Amateur Radio Diversity Reception Post Processing

Hey all,

I am experimenting with “diversity reception” in Amateur Radio… Diversity Reception is recording the same frequency and mode using two different antennas and receivers. Each source is mono then joined together as a left and right channel. Your “brain” can better isolate the weak signal from the noise…

I would like to try some Audacity tools/programs against either the combined stereo recording or the two individual mono channels and logical “AND” to create a new mono channel in an attempt to minimize the static each channel contains. I am new to audacity and wanted to know if there was a tool or program out of the box that could achieve this?

Happy to accept any other “recipes” that you may think will make a difference.

Thank you!

Regards Dwayne

Each source is mono then joined together as a left and right channel. Your “brain” can better isolate the weak signal from the noise…
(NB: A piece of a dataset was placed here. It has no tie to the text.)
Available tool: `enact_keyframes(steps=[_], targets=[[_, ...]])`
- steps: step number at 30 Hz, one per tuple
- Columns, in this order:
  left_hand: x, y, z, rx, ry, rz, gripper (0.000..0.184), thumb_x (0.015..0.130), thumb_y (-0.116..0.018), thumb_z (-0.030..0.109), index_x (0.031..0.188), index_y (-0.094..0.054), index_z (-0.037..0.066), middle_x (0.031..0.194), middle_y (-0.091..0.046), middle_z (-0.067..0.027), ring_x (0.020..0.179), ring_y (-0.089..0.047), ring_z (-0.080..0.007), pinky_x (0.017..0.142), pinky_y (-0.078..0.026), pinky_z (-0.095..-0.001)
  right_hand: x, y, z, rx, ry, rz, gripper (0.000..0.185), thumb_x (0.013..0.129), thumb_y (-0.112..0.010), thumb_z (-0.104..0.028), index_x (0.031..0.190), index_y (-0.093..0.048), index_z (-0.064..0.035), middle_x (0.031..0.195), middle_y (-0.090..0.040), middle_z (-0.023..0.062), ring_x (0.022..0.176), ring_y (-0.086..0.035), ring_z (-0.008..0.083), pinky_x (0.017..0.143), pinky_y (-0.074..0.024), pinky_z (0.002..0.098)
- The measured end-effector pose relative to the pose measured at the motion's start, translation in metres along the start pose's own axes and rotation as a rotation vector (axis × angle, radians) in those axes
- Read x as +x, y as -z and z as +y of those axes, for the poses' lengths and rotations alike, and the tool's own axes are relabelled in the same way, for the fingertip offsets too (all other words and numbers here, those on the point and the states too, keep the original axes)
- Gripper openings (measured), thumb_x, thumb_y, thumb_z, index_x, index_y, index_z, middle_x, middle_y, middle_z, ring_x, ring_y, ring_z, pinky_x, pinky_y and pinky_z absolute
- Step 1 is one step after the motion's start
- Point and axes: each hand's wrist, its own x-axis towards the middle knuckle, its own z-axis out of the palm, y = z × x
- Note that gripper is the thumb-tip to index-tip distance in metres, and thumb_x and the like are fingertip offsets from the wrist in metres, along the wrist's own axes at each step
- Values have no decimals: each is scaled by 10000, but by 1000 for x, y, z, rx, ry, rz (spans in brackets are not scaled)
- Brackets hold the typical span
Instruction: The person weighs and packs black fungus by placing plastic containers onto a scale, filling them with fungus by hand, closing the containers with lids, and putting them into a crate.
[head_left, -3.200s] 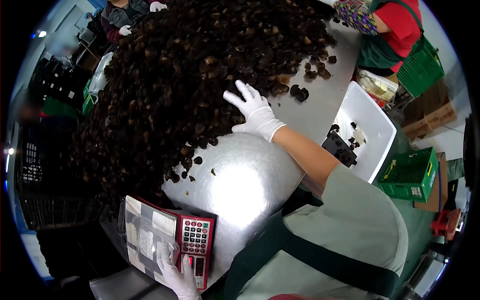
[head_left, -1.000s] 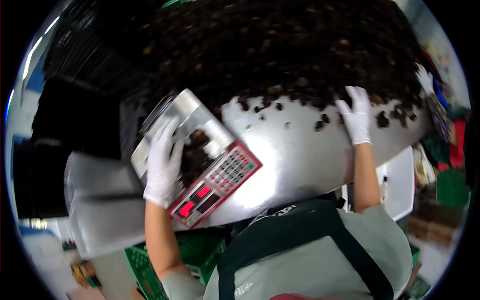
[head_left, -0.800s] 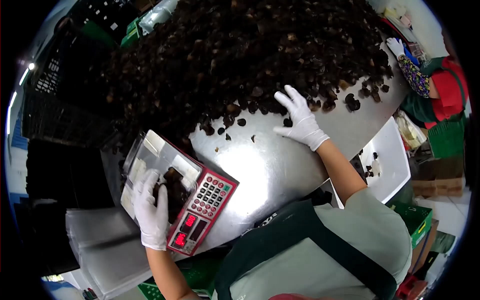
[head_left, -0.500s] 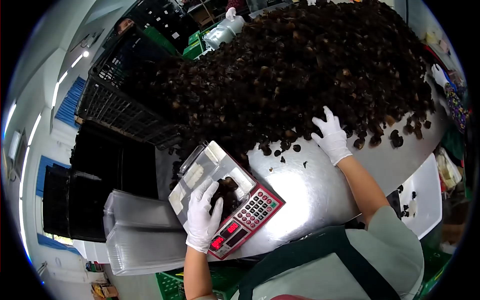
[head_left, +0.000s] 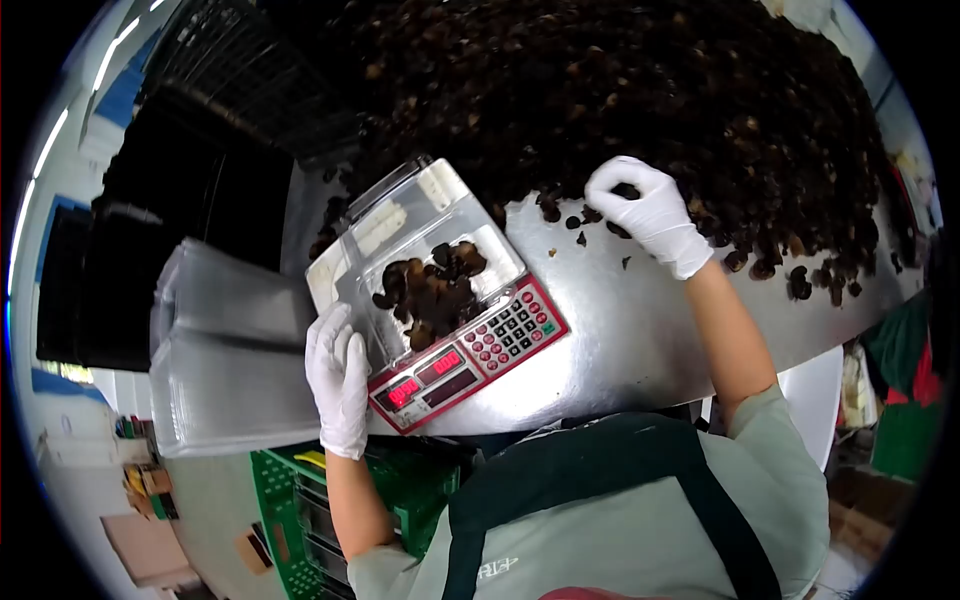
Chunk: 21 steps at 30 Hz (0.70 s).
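Observation:
My left hand [head_left: 338,375], in a white glove, is at the left edge of the scale [head_left: 470,362], fingers stretched out, holding nothing. The scale is red with lit red digits. On its pan rests an open clear plastic box [head_left: 490,255] with dark brown wood ear mushrooms [head_left: 430,295] in it. My right hand [head_left: 648,212], also gloved, is curled into a pinch at the near edge of the mushroom heap [head_left: 600,90]. A small brown mushroom piece shows at its fingertips; the glove hides part of the grip.
Stacked clear plastic boxes [head_left: 235,370] stand left of the scale. Black crates [head_left: 250,75] border the heap at the back left. Loose mushroom pieces [head_left: 800,283] lie on the metal table [head_left: 600,330] to the right. A green crate [head_left: 275,500] is below the table edge.
My left hand has moved from over the box to the scale's left side, uncovering the mushrooms. My right hand's spread fingers have closed into a pinch. The view has tilted down.

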Motion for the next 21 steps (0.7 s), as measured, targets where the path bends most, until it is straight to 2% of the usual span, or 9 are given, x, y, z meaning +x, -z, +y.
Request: enact_keyframes(steps=[2, 3, 4, 6, 7, 11, 16, 19, 21], targets=[[0, 0, -8, -89, 24, 8, 409, 976, -577, -27, 1384, -567, 7, 1435, -496, -107, 1323, -514, -201, 1143, -402, -364, 10, -34, -33, 58, 166, -187, 45, 843, -732, -77, 851, -728, -32, 926, -689, 26, 859, -665, 133, 791, -545, 276], [0, 0, -10, -92, 40, 24, 409, 976, -577, -27, 1384, -567, 7, 1435, -496, -107, 1323, -514, -201, 1143, -402, -364, 13, -52, -52, 85, 243, -295, 37, 826, -716, 6, 843, -723, -26, 948, -685, 40, 885, -651, 138, 820, -528, 282], [1, -1, -12, -92, 24, 24, 411, 975, -578, -27, 1384, -568, 8, 1429, -499, -108, 1318, -517, -201, 1143, -400, -361, 16, -70, -66, 98, 238, -416, 99, 842, -762, -159, 879, -741, -69, 976, -700, 38, 895, -676, 178, 816, -541, 311], [2, -3, -14, -58, -12, 22, 427, 967, -591, -19, 1392, -564, 10, 1415, -511, -113, 1296, -526, -210, 1134, -402, -354, 22, -115, -76, 69, 387, -575, 186, 852, -755, -271, 954, -773, -116, 1050, -708, 53, 994, -684, 243, 892, -544, 351], [1, -5, -12, -45, -13, 28, 446, 962, -598, -15, 1406, -557, 8, 1412, -515, -126, 1283, -532, -225, 1130, -403, -357, 22, -132, -80, -13, 479, -661, 243, 860, -768, -218, 1077, -760, -107, 1123, -684, 90, 1068, -679, 243, 894, -557, 327], [-2, -9, -3, 19, -57, 22, 499, 954, -592, -20, 1446, -514, -13, 1400, -522, -169, 1295, -536, -274, 1127, -413, -369, 14, -174, -90, -697, 736, -828, 652, 851, -763, -380, 1448, -545, -236, 1356, -582, 99, 1211, -620, 305, 926, -583, 395], [-1, -9, -5, 41, -97, -9, 552, 951, -598, -8, 1483, -453, -32, 1431, -508, -192, 1327, -520, -309, 1151, -391, -385, 25, -143, -109, -619, 767, -683, 718, 814, -779, -396, 1462, -525, -221, 1466, -551, 97, 1216, -623, 314, 915, -590, 417], [-1, -10, -10, 10, -101, -12, 562, 947, -603, -13, 1487, -447, -32, 1430, -506, -195, 1341, -506, -317, 1157, -380, -385, 29, -89, -107, -123, 412, -431, 480, 895, -712, -219, 1365, -641, -151, 1321, -636, 95, 1136, -643, 246, 952, -547, 354], [-2, -9, -9, -8, -77, -1, 571, 943, -607, -19, 1490, -443, -31, 1447, -492, -189, 1363, -491, -300, 1167, -372, -381, 32, -40, -63, -218, 282, -82, 480, 901, -728, -318, 1345, -660, -149, 1323, -655, 117, 1241, -614, 281, 1074, -484, 383]])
Have you tried that? That would give me a headache or upset tummy in about five minutes.

When you experience a surround video or movie, the spoken dialog is almost always presented from dead center—Center Track in Dolby. Nobody can deal with the point of interest shifting constantly during the show. Stereo FM tried that, too when it was new. The announcer was in stereo with two microphones and that lasted about a week. The announcer is always in mono—dead center

We could help you out a lot if the radio signal went to silence or low volume during the transmission failure, but it doesn’t, does it? It just dissolves to hiss or trash depending on the radio system. I don’t know of any Audacity tools or filters that “know” what a voice is. It’s all just wavy blue lines that don’t change all that much when the transmission collapses.

I can think of a way to do it if you can program and have a lot of time on your hands. Recognize the broadband pink or white noise when the transmission fails and switch. You would have to double the volume of the one that was left so not to get a volume bump during the correction. Also tailor the delays and clip points so as not to get pops and squelch tails on everything.

And then decide what happens when they both die at once.

You would have to do this in post production, not real time. Do you know Nyquist or C++?

Koz

You should be able to get acceptable sound by setting the squelch on each radio, and then just jam the two sound lines together. We can help there. There are tools to auto set voice volume and I’ll find them any minute now. That will get rid of the 6dB (half and double) during the squelch.

No programming needed and no headaches.

Nobody can help you if they both go together.

Koz

There it is. LevelSpeech.

https://wiki.audacityteam.org/wiki/Nyquist_Effect_Plug-ins#Level_Speech

That, the squelch adjustment and mono mix should be all you need.

Koz

Yes! It’s actually a feature of one of the Software Defined Radios I have - The Flex Radio 6600. I wanted to “AND” the left and right channel since they are each from separate sources and possibly the noise is unique to each channel but the signal is common. If I can find the right combination of post processing that works well to isolate the weak signal from the static, I can submit back to the developers and they ideally could make it an option in their app.

There may be a problem.

If the noise is the same in both left and right channels, then that would be a center panned mono signal across the two stereo channels. If I’m understanding your description correctly, the audio signal that you want is either panned hard left (left channel only) or hard right (right channel only), so the audio that you want can be considered to be “true stereo” as no part of it is common to both channels. Isolating the audio that you want to retain can then be done by a logical “XOR” based on phase and frequency (which can be done with FFT). This is available in the “Remove Center” option of the “Vocal Reduction and Isolation” effect: Vocal Reduction and Isolation - Audacity Manual

On the other hand, if the noise in the left channel is independent from the noise in the right channel (“uncorrelated”), then the noise is also “true stereo” and there is no logical operator that can separate the noise from the audio (both the noise and the audio are dissimilar in left and right channels).

Thanks! With separate sources for left and right channels I am cautiously optimistic the noise will be unique for each channel but the signal I am trying to isolate will be common.